#### Data extracted from a collection:
-=-=-=-=-

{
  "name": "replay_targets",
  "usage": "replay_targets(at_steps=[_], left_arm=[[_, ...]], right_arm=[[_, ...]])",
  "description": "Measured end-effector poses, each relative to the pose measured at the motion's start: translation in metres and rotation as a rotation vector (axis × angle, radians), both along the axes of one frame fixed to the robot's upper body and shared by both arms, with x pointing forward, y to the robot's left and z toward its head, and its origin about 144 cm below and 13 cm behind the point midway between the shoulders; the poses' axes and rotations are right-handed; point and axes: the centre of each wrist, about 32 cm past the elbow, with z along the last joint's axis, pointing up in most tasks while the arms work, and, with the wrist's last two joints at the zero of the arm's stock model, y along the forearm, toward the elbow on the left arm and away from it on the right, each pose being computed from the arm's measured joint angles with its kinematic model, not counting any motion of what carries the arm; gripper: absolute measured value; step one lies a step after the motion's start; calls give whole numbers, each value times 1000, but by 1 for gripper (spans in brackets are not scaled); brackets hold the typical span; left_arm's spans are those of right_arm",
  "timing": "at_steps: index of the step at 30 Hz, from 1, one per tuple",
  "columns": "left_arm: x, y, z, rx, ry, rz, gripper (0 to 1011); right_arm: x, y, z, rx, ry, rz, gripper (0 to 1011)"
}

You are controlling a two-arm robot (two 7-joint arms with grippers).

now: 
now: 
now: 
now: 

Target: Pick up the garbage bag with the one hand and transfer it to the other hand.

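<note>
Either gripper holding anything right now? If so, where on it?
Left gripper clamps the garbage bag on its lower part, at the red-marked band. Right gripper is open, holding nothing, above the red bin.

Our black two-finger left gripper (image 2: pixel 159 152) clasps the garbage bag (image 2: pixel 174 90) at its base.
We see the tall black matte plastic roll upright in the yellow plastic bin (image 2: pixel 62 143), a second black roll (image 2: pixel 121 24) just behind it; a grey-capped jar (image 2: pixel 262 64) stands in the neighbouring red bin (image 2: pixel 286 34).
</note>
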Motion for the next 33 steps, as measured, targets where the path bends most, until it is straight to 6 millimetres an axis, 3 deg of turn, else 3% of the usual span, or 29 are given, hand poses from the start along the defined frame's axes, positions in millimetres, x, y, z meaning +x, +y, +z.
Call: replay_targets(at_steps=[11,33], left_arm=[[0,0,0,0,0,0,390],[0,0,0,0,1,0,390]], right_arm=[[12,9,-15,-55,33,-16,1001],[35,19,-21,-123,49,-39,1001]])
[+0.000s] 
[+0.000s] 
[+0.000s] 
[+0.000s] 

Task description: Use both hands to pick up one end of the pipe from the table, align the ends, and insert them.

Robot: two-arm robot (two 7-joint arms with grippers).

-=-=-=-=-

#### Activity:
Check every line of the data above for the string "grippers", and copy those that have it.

#### Solution:
You are controlling a two-arm robot (two 7-joint arms with grippers).
Robot: two-arm robot (two 7-joint arms with grippers).

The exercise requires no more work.